» **Work item**:
Lines from the line with "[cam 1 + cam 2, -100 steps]" to the line with "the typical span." in the entries below, and only those, must be output exactly, with both ends included.

Collected data entries:
_ _ _ _ _
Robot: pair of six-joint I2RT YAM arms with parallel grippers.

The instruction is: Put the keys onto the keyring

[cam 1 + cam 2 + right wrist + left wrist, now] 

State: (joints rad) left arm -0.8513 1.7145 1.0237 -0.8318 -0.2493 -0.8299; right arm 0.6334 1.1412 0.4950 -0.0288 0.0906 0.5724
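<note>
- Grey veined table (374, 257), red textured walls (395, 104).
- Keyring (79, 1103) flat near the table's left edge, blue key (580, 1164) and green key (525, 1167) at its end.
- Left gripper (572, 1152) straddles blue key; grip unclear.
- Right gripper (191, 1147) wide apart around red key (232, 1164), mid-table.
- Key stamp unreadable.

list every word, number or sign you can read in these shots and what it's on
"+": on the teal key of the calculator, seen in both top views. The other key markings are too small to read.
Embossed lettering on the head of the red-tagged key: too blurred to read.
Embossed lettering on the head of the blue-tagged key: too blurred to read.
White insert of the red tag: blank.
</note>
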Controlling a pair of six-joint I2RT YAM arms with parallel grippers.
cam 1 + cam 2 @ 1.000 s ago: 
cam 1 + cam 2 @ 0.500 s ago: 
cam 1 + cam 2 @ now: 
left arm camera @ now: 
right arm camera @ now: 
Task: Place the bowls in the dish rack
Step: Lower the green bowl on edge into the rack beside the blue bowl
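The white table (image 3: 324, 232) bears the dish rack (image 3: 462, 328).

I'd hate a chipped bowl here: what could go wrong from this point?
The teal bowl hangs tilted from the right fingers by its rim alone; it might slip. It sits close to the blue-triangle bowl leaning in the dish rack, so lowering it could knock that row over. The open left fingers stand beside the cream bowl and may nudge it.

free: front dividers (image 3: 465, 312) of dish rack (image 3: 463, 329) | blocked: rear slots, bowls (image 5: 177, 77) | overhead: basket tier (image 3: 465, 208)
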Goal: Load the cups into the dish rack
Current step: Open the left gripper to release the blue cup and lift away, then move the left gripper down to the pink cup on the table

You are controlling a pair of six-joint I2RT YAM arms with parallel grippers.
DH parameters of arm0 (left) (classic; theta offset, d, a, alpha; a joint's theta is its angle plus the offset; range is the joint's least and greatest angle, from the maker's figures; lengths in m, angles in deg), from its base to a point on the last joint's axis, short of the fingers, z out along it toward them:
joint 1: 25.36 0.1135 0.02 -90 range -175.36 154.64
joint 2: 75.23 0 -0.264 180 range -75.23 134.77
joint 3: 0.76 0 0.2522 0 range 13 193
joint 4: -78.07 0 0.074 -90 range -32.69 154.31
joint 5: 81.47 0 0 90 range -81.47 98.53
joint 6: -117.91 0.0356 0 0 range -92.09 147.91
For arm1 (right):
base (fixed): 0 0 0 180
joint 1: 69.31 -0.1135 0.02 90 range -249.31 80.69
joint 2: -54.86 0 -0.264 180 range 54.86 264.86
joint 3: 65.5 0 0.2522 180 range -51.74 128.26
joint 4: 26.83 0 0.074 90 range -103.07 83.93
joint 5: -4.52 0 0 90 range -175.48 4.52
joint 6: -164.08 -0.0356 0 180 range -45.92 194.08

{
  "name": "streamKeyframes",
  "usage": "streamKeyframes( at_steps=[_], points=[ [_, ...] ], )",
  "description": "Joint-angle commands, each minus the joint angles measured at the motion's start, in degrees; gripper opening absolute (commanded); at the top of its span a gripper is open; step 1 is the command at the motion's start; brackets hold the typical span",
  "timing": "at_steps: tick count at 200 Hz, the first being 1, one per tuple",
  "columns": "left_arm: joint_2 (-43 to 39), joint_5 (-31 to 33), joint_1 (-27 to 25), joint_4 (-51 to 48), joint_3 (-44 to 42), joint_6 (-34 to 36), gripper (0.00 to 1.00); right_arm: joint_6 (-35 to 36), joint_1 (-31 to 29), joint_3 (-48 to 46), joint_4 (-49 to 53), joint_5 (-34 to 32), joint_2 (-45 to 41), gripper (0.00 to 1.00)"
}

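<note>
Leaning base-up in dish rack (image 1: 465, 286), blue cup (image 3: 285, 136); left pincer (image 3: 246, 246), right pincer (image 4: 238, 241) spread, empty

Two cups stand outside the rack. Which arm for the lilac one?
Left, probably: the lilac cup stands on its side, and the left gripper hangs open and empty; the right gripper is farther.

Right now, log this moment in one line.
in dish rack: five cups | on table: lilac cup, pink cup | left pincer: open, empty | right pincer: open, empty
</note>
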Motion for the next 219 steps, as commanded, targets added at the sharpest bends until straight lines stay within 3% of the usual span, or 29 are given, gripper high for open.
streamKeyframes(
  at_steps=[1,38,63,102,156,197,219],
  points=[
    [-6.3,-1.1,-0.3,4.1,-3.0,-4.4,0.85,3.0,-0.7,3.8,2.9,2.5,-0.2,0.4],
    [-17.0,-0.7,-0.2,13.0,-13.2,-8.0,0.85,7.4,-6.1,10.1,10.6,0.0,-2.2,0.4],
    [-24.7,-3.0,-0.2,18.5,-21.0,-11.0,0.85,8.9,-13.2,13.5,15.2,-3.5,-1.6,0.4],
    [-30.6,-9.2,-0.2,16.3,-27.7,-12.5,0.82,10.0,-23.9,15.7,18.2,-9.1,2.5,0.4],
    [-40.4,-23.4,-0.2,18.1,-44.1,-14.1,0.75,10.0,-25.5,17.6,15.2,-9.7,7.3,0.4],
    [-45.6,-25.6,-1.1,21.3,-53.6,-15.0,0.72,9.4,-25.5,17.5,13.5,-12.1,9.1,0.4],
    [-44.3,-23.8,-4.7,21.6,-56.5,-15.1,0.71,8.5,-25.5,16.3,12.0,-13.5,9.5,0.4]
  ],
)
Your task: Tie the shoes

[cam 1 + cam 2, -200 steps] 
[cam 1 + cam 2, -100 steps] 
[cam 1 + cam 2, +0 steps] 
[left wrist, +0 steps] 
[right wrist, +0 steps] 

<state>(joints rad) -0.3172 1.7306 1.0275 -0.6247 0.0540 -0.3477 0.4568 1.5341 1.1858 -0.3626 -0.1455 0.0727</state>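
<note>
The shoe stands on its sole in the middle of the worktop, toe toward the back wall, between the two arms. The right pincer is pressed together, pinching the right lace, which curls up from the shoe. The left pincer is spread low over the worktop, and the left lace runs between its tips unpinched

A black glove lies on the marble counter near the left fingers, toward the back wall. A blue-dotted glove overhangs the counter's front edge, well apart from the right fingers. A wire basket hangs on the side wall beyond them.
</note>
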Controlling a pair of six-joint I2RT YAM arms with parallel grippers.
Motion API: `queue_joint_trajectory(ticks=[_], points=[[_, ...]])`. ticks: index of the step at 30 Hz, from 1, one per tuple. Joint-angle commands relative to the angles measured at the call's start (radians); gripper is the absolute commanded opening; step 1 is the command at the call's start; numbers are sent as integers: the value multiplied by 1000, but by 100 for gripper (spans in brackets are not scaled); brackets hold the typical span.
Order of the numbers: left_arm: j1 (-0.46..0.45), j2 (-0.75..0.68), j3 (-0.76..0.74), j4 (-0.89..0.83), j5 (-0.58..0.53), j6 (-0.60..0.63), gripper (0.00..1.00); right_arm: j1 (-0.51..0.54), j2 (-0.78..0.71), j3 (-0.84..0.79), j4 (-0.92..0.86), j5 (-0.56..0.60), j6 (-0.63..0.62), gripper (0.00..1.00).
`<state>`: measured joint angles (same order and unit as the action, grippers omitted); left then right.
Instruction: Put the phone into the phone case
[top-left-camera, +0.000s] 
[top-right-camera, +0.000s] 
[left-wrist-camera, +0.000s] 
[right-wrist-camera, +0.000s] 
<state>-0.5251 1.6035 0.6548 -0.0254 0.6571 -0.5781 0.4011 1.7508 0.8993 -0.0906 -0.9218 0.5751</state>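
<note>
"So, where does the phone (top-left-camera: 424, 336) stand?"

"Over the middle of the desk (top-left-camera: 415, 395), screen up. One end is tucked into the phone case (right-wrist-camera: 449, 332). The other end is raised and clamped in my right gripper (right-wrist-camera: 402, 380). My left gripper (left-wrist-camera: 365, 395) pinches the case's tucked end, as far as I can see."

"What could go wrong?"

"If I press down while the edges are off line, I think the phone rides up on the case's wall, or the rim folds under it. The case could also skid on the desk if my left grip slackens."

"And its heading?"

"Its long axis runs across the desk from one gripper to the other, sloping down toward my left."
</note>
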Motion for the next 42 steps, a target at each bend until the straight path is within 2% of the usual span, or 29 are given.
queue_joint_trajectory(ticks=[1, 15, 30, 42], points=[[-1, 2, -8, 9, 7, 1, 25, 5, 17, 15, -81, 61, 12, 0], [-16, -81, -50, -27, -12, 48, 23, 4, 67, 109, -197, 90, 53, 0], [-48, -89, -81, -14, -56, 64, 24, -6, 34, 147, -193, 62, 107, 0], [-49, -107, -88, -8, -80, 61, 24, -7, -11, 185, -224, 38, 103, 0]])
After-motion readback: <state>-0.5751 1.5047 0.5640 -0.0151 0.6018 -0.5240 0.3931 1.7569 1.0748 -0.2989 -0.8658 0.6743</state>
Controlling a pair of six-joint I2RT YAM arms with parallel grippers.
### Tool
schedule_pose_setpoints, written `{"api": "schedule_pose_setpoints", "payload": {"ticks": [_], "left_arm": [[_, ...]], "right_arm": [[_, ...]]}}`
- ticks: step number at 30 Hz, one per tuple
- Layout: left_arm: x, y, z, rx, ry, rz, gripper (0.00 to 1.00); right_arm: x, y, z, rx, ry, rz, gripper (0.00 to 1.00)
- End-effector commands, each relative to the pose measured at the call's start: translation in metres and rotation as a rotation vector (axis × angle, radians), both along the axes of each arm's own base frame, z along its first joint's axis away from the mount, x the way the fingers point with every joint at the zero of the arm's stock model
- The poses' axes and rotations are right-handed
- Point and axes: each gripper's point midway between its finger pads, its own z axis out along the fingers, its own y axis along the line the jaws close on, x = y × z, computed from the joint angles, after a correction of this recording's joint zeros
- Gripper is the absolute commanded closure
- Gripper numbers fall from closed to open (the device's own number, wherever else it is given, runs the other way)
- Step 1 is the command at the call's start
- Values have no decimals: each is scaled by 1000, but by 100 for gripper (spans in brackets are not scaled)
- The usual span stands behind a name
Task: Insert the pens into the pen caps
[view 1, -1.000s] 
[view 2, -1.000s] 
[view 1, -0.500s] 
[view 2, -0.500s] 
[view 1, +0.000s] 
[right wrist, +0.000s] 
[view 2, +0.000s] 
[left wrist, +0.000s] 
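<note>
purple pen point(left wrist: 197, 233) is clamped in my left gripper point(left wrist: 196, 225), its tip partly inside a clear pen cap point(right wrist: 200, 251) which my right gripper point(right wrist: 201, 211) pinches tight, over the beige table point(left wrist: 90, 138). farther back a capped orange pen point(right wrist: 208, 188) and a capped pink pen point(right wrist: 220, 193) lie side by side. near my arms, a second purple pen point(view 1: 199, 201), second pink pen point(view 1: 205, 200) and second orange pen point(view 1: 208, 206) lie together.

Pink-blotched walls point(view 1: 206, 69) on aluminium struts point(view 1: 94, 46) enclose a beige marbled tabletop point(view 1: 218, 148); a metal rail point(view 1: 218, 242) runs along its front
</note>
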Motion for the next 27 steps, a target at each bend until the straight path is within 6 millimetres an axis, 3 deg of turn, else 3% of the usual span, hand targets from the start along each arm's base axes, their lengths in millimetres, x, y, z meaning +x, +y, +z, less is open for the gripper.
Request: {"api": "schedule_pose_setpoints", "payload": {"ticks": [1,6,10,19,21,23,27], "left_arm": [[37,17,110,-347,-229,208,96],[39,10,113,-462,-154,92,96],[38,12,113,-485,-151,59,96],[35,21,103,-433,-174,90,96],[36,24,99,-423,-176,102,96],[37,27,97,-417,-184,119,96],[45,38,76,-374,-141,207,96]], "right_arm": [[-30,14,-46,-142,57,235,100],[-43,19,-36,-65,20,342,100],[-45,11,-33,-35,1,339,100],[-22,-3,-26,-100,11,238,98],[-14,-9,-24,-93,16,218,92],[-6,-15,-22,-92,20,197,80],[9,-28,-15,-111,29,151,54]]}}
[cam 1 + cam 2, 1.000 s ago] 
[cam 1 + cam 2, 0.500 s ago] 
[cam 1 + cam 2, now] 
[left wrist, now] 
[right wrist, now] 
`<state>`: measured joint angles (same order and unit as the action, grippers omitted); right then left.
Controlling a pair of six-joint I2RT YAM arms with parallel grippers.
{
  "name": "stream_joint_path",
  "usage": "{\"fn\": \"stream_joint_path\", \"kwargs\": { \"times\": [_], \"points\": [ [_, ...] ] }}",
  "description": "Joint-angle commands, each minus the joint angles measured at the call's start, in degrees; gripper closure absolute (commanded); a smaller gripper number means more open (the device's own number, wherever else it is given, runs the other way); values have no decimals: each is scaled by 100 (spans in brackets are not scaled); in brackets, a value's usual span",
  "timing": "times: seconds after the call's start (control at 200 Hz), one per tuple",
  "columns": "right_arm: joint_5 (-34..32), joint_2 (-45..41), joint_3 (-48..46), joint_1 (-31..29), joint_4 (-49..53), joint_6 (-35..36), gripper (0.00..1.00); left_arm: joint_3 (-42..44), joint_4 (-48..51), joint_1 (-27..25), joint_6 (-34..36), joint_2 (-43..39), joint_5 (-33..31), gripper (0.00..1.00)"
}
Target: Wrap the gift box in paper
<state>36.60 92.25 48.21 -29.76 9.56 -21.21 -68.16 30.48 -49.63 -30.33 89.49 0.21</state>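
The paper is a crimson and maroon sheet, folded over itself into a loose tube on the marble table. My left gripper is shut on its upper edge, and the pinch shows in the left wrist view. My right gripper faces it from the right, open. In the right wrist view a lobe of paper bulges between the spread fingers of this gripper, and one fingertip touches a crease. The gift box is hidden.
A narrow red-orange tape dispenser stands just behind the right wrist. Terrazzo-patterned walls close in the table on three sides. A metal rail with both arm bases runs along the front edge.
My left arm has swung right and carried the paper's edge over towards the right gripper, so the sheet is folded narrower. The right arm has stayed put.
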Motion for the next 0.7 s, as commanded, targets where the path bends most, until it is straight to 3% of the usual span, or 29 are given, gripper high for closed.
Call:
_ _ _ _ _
» **Exercise output**:
[cam 1 + cam 2, -100 steps] 
[cam 1 + cam 2, +0 steps] 
[left wrist, +0 steps] 
[right wrist, +0 steps] 

<state>(joints rad) -0.3172 1.7306 1.0275 -0.6247 0.0540 -0.3477 0.4568 1.5341 1.1858 -0.3626 -0.1455 0.0727</state>
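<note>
The shoe stands on its sole in the middle of the worktop, toe toward the back wall, between the two arms. The right pincer is pressed together, pinching the right lace, which curls up from the shoe. The left pincer is spread low over the worktop, and the left lace runs between its tips unpinched

A black glove lies on the marble counter near the left fingers, toward the back wall. A blue-dotted glove overhangs the counter's front edge, well apart from the right fingers. A wire basket hangs on the side wall beyond them.
</note>
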Controlling a pair of six-joint I2RT YAM arms with parallel grippers.
Motion API: `queue_joint_trajectory(ticks=[_], points=[[_, ...]])`. ticks: index of the step at 30 Hz, from 1, one per tuple. Joint-angle commands relative to the angles measured at the call's start (radians); gripper is the absolute commanded opening; step 1 is the command at the call's start; numbers are sent as integers: the value multiplied by 1000, but by 100 for gripper (spans in brackets are not scaled); brackets hold the typical span.

This exercise has nothing more to it.